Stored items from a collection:
**********
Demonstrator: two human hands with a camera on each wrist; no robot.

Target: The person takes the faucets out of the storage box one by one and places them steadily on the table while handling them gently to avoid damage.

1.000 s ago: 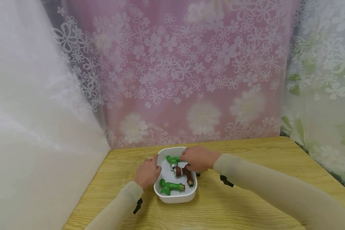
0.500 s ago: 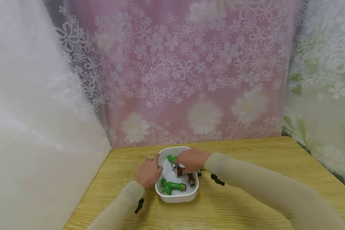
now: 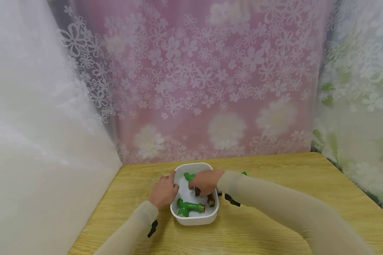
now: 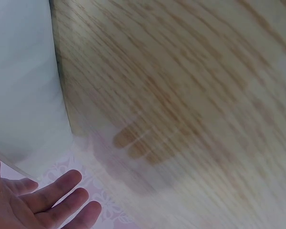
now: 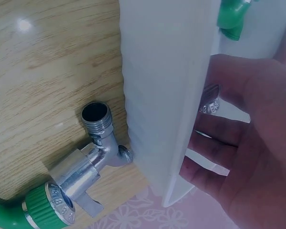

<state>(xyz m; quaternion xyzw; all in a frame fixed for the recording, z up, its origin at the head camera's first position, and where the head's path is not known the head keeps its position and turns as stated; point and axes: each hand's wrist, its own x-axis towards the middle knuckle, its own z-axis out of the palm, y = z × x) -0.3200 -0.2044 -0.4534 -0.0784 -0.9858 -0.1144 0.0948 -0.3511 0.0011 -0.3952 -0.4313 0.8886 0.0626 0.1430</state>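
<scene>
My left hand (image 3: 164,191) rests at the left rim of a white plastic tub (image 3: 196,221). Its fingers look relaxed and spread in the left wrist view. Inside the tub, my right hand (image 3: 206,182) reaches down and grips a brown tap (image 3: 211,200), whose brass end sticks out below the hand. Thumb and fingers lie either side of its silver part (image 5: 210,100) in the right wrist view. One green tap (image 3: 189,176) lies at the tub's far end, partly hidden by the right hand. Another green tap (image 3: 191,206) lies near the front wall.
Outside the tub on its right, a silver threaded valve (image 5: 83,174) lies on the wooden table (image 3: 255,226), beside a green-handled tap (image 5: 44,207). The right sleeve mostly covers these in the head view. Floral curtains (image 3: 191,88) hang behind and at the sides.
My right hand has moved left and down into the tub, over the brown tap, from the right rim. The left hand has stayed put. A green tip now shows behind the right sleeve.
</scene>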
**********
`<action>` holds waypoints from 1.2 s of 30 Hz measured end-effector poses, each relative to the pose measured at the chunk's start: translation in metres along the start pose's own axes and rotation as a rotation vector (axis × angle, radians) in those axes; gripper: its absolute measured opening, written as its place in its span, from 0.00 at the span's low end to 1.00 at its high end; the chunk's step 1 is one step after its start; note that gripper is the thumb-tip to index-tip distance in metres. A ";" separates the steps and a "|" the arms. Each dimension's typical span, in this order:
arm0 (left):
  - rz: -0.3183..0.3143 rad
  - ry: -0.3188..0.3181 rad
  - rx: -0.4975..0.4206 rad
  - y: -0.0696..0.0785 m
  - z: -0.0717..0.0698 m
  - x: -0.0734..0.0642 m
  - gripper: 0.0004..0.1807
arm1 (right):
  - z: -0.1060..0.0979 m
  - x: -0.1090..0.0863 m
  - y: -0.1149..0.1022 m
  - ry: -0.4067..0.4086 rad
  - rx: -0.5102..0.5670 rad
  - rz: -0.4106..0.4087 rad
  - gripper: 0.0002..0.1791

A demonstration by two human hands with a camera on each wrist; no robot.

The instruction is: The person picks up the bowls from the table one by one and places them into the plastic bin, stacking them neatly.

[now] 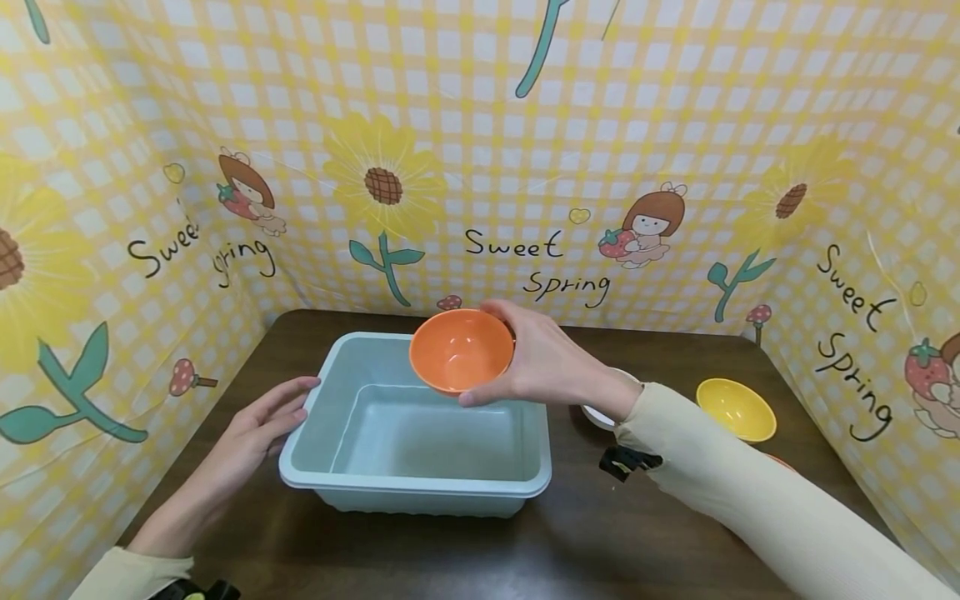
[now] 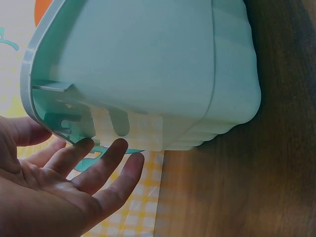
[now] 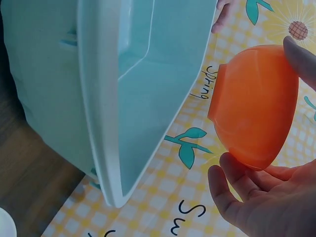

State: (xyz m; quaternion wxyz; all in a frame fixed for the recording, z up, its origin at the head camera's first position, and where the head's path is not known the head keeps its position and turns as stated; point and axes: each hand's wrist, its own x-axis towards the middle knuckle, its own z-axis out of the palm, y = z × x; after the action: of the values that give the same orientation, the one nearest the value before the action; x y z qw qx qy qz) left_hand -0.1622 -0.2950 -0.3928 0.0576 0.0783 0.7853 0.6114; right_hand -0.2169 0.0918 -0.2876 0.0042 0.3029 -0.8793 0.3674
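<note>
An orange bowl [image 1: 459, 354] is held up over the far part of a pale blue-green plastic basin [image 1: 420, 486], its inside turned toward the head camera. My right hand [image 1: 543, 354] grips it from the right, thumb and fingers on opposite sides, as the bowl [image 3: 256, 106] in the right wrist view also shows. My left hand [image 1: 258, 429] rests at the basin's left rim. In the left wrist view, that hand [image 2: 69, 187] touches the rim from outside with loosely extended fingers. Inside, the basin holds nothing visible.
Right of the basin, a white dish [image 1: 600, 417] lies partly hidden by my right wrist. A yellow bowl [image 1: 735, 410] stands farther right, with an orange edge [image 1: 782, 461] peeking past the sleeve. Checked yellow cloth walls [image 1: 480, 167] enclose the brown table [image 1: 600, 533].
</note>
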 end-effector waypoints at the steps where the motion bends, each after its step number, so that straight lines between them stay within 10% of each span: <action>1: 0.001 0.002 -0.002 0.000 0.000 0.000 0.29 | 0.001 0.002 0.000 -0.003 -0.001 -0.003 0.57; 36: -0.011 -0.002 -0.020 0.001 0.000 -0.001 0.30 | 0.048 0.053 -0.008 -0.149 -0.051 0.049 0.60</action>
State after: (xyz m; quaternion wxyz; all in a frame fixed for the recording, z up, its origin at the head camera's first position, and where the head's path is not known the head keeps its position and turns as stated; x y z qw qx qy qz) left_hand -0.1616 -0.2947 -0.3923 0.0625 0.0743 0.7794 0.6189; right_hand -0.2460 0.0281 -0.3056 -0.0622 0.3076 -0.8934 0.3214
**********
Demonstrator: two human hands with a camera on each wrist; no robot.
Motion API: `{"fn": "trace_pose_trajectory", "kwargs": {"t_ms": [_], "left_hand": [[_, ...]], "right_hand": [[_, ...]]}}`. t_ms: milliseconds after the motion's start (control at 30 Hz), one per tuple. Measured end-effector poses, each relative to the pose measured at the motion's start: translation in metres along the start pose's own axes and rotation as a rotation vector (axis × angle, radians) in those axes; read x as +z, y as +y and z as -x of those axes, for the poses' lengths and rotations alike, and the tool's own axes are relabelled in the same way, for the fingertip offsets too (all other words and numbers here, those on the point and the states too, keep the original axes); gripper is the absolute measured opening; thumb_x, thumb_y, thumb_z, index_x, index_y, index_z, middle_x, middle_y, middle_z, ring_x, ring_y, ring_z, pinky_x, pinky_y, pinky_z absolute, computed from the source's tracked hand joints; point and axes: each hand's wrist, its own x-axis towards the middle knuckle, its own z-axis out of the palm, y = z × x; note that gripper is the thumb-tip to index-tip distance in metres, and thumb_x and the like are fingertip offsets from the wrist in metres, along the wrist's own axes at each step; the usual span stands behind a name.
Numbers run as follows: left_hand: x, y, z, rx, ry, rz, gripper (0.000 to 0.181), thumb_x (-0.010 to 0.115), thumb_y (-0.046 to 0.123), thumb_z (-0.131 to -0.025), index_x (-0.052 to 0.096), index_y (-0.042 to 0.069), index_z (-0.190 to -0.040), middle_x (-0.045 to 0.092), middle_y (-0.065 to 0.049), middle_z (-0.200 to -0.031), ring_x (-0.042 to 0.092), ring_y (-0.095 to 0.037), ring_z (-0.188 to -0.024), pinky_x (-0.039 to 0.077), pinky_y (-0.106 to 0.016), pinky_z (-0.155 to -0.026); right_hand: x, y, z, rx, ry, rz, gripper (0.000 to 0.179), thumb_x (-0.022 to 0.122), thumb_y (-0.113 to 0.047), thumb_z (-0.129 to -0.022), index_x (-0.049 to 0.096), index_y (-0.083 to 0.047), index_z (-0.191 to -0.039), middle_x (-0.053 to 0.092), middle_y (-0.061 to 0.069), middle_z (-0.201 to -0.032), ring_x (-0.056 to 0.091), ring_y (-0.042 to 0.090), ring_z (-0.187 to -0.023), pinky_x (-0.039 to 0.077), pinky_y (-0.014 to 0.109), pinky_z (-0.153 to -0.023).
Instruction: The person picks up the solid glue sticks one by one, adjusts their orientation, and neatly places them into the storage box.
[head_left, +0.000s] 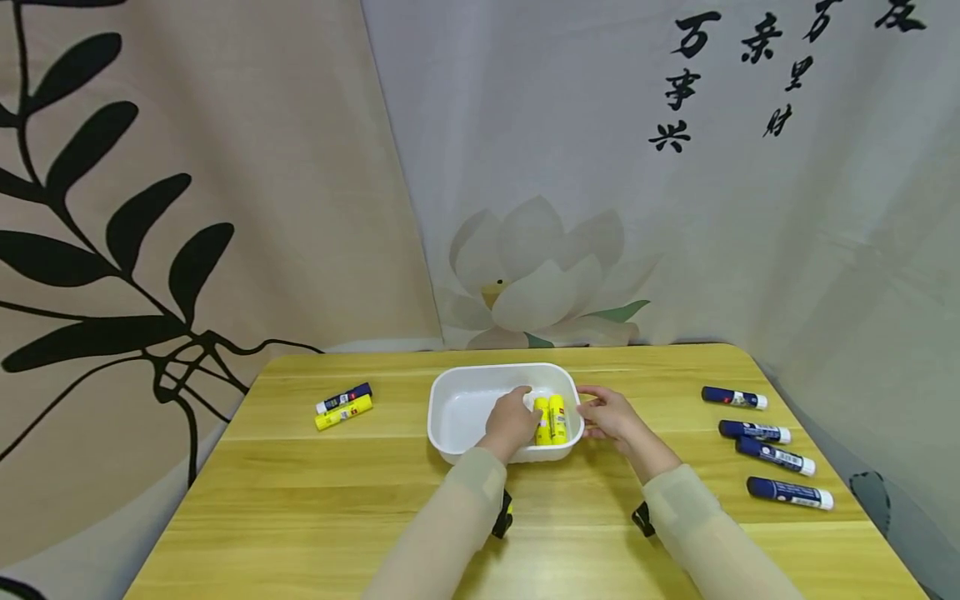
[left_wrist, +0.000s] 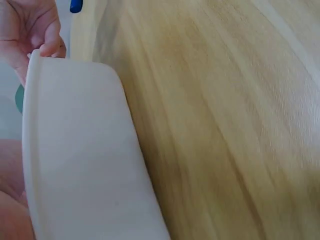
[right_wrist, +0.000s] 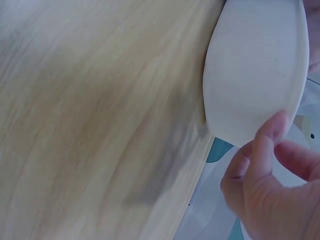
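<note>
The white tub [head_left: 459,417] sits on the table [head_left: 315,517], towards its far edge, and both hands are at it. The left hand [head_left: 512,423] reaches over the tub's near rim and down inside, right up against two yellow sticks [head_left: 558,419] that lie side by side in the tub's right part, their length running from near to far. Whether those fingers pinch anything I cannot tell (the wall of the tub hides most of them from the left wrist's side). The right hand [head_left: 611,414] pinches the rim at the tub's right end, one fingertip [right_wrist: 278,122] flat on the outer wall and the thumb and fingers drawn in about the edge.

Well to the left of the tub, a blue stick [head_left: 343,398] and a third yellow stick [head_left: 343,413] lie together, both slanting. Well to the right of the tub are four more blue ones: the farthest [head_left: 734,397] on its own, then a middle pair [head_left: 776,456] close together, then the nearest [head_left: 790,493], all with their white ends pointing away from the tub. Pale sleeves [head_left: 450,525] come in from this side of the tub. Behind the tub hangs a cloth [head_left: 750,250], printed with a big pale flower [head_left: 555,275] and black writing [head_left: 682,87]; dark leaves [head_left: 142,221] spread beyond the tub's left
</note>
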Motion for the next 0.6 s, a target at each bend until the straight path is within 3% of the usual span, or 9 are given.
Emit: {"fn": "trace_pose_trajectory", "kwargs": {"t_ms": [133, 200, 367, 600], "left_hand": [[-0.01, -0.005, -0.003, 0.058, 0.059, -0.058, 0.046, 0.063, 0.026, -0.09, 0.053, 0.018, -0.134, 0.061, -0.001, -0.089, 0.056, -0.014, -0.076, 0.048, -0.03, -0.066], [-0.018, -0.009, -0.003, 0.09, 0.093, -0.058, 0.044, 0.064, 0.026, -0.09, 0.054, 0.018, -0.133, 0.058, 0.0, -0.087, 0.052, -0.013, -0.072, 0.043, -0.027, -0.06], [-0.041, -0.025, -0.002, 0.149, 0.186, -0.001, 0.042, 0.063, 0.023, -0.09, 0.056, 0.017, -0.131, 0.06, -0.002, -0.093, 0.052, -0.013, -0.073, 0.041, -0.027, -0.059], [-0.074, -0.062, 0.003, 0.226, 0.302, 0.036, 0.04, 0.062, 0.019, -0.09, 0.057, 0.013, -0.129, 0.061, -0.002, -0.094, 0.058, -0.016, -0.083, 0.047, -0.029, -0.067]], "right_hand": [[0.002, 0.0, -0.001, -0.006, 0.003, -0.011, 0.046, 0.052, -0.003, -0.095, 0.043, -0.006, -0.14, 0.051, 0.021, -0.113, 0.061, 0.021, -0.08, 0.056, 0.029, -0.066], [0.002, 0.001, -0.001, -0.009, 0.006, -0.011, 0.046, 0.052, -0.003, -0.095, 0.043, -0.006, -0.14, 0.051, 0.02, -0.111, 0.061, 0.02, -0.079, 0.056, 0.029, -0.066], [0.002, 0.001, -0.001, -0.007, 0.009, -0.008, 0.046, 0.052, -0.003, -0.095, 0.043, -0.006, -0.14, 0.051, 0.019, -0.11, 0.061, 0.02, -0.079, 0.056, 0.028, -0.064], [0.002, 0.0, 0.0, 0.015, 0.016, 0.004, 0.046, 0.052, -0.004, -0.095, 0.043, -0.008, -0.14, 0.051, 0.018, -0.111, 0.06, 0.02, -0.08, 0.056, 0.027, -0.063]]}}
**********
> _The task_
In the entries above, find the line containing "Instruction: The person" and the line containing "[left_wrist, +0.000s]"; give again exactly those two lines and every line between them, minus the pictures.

> _Exercise result_
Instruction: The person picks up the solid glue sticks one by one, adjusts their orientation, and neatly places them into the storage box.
[head_left, +0.000s] 
[left_wrist, +0.000s] 

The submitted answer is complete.